If you’re scrolling through X on Monday, you’re going to spend a lot of time dodging the (unfortunately) traditional April Fools’ Day gag posts from brands and rando users alike. One account you may run across comes off, at first glance, as so hyperbolic, so confusing in its rhetoric, that it may seem like a parody of Republican talking points. But the @RNCResearch account is a very real product of the Republican National Committee and an apt look into the fever-dream quality of the current party’s id.
With over half a million followers, @RNCResearch is by and large a compilation of exactly what you’d expect the GOP to want to highlight: a lot of digs at President Joe Biden, a lot of praise for former President Donald Trump, and a lot of clips from Fox News. But more and more, the account is churning out posts that, devoid of context, make little sense to those not steeped in the dizzying lore of the MAGA movement.
More and more, the account is churning out posts that, devoid of context, make little sense to those not steeped in the dizzying lore of the MAGA movement.
Many involve hits at Biden’s age, depicting him as a doddering and shuffling elderly fool, even though he’s only about three years older than Trump. “HUMILIATING: [Former President Barack] Obama follows Biden down the short stairs after landing in New York City for their day of ritzy fundraising,” a post from Thursday read. The account had to post a follow-up explaining the “joke”: Biden used the shorter set of stairs toward the bottom of Air Force One rather than the long ones that go toward the upper level.
That’s about par for the course for @RNCResearch, run by the RNC’s rapid response director Jake Schneider and the dozens of researchers on his team, which also tries to highlight what I can only assume are moments the GOP base will find cringeworthy. Sometimes, though, the shots misfire, leaving observers to guess what the supposed gaffe is. Other times, liberals who see a clip the account posts come away finding the video strange but weirdly endearing. And still other posts go viral largely because the caption on a video is misleading, like in a post earlier this month of Biden leaving the Capitol to return to the White House:
That one earned a context note from readers, who pointed out that the two men flanking Biden weren’t his “handlers.” One is House Speaker Mike Johnson, R-La., and the other is Irish Prime Minister Leo Varadkar. But hey, why let facts get in the way of a mediocre burn?
Rapid response strategies are nothing new in politics, even if @RNCResearch is a singular creature in the political ecosystem. Bill Clinton’s 1992 presidential campaign innovated the concept of providing swift rebuttals to Republican talking points rather than rising above the fray or holding return fire until the next day. The resulting “war room” consolidated opposition research and communications efforts into a machine that worked to have press releases hit reporters’ faxes within minutes of a Republican’s remarks, sometimes even before the prepared remarks had even been delivered.
The GOP quickly learned to emulate the Clinton camp’s tactics. “We think of it as pre-active, not reactive,” then-RNC Chair Haley Barbour told Newsday during the 1996 presidential election. “We are not responding. We are being active by trying to focus on the issues.” In the social media era, and with the rise of Trump, that effort has gotten even faster — and much less devoted to the facts.

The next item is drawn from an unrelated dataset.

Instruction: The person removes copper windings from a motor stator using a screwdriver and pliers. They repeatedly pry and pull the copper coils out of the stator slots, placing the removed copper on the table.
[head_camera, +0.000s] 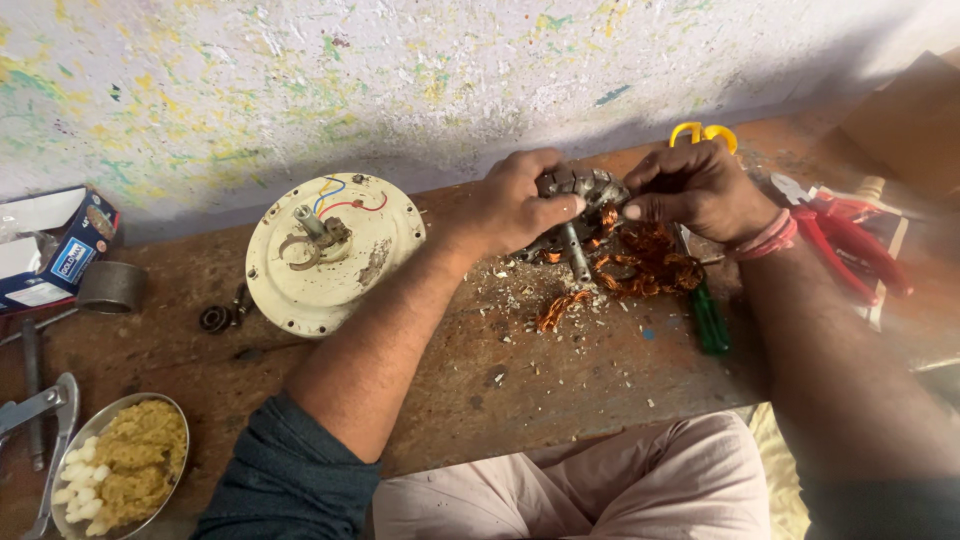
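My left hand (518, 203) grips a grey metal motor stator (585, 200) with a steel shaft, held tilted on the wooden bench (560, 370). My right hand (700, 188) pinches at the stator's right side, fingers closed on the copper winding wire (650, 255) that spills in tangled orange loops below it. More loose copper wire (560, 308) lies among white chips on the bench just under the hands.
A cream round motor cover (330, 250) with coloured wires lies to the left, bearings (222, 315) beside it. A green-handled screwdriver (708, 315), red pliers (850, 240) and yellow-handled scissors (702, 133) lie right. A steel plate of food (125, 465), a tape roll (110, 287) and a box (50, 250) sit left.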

In the social media era, and with the rise of Trump, that effort has gotten even faster — and much less devoted to the facts.
The @RNCResearch account is the peak of this combination of speed and misinformation — “perhaps the purest distillation of GOP politics in the Donald Trump era,” as Politico put it in the summer of 2022. (The account uses the headline from that piece — “The White House’s least favorite Twitter account” — as its banner on X.) Even then, the account had been racking up inaccuracies in the name of owning the libs, and as the “Biden handlers” post demonstrated, it hasn’t gotten much better since. For example, a number of posts this week have focused on gas prices being higher than when Biden took office. That’s at best misleading, considering 2021 was a time when prices were at an all-time low because of the Covid pandemic, and because Biden himself has little control over the cost of oil.
While the RNC has crowed that the account is helping set the narrative around Biden as ineffective and lacking the mental acuity needed to be president, it’s not clear how much of what it’s doing is breaking through beyond the terminally online. Moreover, if the goal is winning over independents who might be skeptical of Biden, as its focus on inflation-driven higher prices might suggest, those efforts are likely diluted by how many posts are devoted to the type of red-meat Trumpian rhetoric that the Republican base craves. Rather than delivering information that might swing the election, it’s mostly trafficking in conservative fan fiction.
Though the RNC might want to rethink this strategy, it seems unlikely it’ll change course on this front — particularly when the template for online engagement is Trump himself. Meanwhile, the committee is running low on cash and battleground states are scrambling to get early and mail-in voting efforts into place, despite Trump’s opposition. But don’t worry, I’m sure just one more post on how terrible the Covid vaccine mandate was for the military will really lock in those undecided voters this November.